→ WORK TO BE COMPLETED
In the entries below, begin at the line with "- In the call" and stop after the line with "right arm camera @"; output those lines exactly and omit the pictures.

→ GIVEN INFORMATION
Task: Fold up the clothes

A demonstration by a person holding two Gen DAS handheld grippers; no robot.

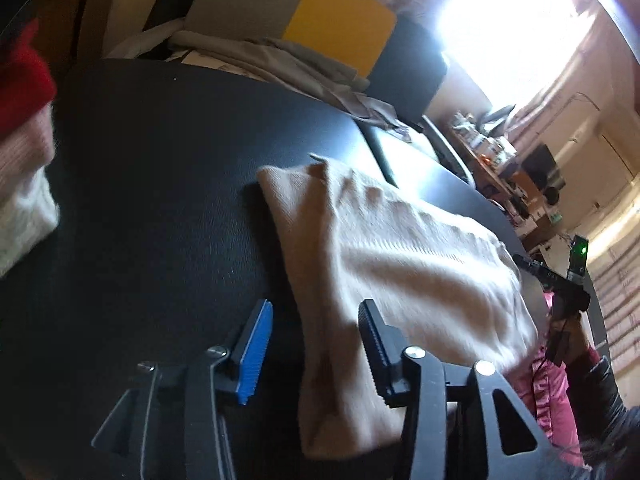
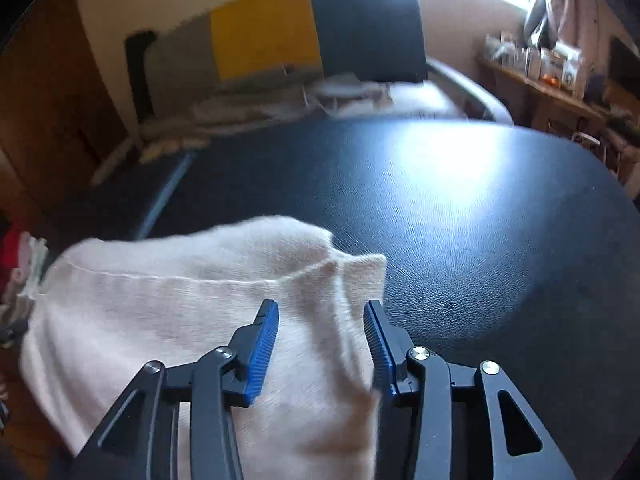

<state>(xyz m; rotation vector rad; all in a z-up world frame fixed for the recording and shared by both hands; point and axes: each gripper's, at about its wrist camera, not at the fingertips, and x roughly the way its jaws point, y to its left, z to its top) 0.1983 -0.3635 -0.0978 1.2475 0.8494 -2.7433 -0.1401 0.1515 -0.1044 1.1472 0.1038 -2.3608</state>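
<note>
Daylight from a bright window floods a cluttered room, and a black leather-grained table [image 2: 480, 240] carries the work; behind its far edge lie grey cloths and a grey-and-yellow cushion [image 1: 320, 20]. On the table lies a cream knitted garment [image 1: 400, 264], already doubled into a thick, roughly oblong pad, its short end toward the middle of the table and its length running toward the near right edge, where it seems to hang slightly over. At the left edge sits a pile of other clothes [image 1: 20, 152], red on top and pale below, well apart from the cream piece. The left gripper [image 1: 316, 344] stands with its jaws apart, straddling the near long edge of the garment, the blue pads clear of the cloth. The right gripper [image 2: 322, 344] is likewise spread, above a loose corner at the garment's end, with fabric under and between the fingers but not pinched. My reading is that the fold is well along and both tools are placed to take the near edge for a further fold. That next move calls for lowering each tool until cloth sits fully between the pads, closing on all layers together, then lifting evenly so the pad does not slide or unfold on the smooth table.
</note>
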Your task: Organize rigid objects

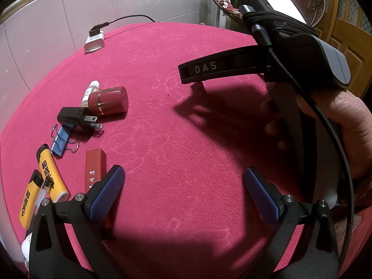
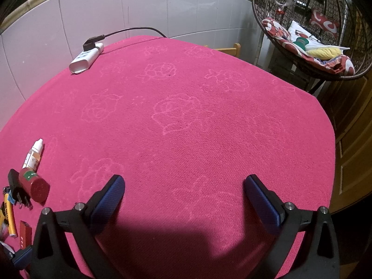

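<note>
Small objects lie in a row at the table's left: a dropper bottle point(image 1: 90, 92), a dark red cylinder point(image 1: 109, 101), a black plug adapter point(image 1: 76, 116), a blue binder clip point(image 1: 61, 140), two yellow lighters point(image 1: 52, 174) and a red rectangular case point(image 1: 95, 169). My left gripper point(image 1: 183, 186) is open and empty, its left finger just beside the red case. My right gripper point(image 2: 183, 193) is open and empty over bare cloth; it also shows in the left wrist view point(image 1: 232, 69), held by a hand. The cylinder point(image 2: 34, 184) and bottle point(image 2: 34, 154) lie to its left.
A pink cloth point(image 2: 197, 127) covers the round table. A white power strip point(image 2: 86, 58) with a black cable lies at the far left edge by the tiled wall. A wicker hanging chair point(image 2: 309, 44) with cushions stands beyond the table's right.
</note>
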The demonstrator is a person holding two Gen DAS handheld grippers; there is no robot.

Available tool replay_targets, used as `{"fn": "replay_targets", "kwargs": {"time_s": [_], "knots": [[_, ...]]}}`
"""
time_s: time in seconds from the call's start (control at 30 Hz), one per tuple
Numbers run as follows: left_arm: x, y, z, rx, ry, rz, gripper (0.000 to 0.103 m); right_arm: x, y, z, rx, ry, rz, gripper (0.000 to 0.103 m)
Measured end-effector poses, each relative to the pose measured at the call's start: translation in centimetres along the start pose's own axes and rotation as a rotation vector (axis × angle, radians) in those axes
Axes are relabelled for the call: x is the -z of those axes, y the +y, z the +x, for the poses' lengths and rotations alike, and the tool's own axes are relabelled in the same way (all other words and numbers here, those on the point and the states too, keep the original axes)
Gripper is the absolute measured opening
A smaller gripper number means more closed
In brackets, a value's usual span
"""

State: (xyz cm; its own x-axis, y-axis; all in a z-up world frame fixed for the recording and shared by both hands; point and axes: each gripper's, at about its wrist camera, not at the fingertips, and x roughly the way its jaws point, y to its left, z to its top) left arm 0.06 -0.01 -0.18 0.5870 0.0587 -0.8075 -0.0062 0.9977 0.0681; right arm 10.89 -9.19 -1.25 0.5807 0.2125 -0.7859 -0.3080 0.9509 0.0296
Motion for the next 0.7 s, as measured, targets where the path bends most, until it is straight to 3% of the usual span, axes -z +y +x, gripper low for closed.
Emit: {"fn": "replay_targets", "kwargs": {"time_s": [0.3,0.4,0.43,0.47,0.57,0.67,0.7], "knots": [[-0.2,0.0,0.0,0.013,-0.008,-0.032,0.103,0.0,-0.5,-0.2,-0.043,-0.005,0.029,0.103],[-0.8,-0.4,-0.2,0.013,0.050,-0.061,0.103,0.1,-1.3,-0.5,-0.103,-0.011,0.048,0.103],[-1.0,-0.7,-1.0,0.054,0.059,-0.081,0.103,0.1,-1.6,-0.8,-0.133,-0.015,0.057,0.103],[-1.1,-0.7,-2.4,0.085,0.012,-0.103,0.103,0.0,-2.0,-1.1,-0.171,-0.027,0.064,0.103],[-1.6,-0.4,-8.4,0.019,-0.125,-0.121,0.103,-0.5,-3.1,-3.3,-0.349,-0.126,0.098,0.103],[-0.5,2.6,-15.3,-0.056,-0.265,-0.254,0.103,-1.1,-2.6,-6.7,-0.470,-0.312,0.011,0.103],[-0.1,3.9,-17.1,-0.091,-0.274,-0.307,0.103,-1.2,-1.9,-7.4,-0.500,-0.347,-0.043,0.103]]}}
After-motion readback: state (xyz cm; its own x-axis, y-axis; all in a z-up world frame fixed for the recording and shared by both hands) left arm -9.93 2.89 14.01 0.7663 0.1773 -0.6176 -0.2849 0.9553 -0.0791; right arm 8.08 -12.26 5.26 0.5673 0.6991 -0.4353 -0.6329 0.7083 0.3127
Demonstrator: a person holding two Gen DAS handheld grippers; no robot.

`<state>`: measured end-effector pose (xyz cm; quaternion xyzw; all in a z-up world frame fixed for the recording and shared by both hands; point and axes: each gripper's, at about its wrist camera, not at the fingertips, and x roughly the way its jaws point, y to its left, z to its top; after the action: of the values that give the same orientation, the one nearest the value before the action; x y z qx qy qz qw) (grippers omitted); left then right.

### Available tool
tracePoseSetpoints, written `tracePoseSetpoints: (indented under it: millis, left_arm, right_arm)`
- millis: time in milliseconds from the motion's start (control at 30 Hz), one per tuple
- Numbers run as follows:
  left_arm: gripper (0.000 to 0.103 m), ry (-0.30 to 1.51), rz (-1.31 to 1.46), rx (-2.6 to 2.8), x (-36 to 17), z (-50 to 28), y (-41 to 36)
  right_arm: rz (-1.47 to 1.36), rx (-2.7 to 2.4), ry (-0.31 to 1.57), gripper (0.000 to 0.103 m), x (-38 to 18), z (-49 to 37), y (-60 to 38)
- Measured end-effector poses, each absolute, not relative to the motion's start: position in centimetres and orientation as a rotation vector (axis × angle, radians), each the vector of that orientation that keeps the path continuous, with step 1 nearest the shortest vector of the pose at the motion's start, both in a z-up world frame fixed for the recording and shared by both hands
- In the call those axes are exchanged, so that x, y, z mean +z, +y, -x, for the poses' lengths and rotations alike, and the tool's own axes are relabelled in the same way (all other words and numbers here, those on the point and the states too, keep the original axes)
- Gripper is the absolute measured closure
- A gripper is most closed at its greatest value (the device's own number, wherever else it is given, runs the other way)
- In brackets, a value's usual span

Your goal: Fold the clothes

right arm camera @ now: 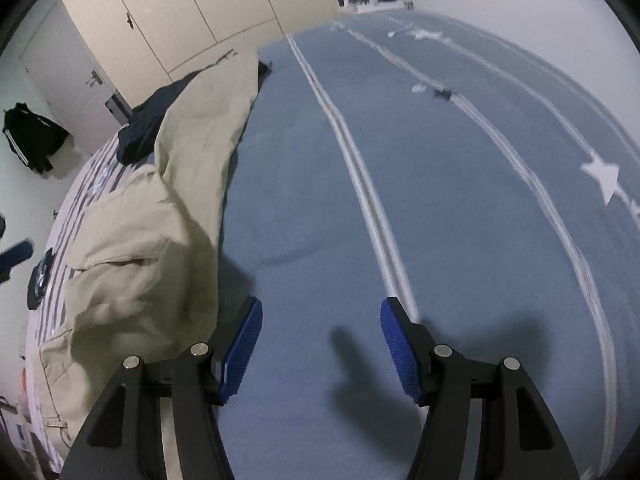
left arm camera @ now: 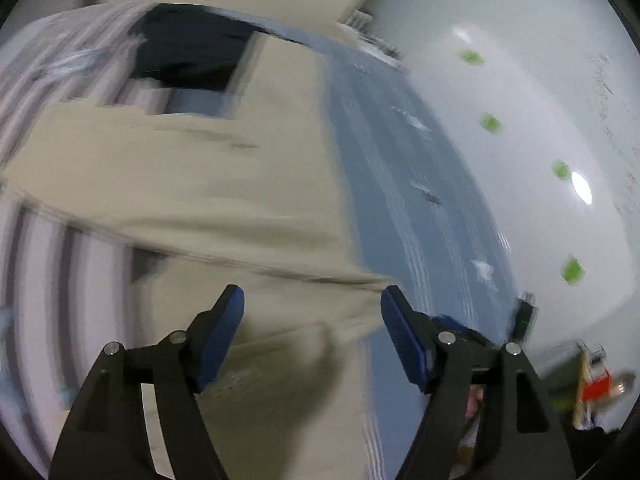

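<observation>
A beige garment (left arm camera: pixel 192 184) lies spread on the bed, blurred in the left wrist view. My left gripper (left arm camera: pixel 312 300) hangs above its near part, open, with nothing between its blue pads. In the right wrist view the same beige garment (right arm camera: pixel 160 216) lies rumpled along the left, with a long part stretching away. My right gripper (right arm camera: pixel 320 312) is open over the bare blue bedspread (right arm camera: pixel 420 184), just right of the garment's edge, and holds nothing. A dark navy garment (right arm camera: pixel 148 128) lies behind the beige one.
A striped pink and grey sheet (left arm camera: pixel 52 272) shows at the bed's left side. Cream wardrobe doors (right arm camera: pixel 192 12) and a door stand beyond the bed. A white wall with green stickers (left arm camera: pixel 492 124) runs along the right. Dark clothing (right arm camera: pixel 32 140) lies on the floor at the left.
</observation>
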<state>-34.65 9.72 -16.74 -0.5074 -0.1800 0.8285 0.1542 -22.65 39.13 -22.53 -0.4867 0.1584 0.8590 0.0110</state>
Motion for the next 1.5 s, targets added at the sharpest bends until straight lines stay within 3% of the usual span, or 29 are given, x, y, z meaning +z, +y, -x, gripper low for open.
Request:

→ RESULT OF THIS EXERCISE
- In the call those axes are exchanged, so that x, y, z mean +z, +y, -x, for the poses' lengths and rotations alike, and the tool's own axes are relabelled in the same way (all other words and numbers here, those on the point and the states too, keep the original axes)
- Gripper is the absolute measured closure
- A gripper is most closed at its greatest value (the device's own number, wherever else it is given, runs the other way)
- In brackets, a value's usual span

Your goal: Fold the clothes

right arm camera @ now: 

The work on this exercise is finished.